Exercise goal ::
Please reproduce the listing in full, exactly as given.

─── Dataset extract

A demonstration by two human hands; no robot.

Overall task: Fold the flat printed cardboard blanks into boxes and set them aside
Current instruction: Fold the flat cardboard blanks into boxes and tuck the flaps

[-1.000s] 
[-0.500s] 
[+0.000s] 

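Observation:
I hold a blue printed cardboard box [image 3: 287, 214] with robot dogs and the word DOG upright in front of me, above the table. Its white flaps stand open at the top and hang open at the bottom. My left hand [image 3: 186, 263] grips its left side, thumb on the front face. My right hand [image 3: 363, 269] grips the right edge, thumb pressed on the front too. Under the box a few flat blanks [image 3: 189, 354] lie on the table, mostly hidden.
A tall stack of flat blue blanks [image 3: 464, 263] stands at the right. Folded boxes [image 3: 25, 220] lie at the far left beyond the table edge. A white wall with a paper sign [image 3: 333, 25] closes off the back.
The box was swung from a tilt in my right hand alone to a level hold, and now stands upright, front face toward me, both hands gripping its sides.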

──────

Task output ::
A demonstration by two human hands; no robot.

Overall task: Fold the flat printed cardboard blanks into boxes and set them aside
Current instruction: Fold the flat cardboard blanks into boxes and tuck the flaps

[-1.000s] 
[-0.500s] 
[+0.000s] 

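Observation:
I hold a blue printed cardboard box [image 3: 287, 214] with robot dogs and the word DOG upright in front of me, above the table. Its white flaps stand open at the top and hang open at the bottom. My left hand [image 3: 186, 263] grips its left side, thumb on the front face. My right hand [image 3: 363, 269] grips the right edge, thumb pressed on the front too. Under the box a few flat blanks [image 3: 189, 354] lie on the table, mostly hidden.
A tall stack of flat blue blanks [image 3: 464, 263] stands at the right. Folded boxes [image 3: 25, 220] lie at the far left beyond the table edge. A white wall with a paper sign [image 3: 333, 25] closes off the back.
The box was swung from a tilt in my right hand alone to a level hold, and now stands upright, front face toward me, both hands gripping its sides.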

No more output is needed for this exercise.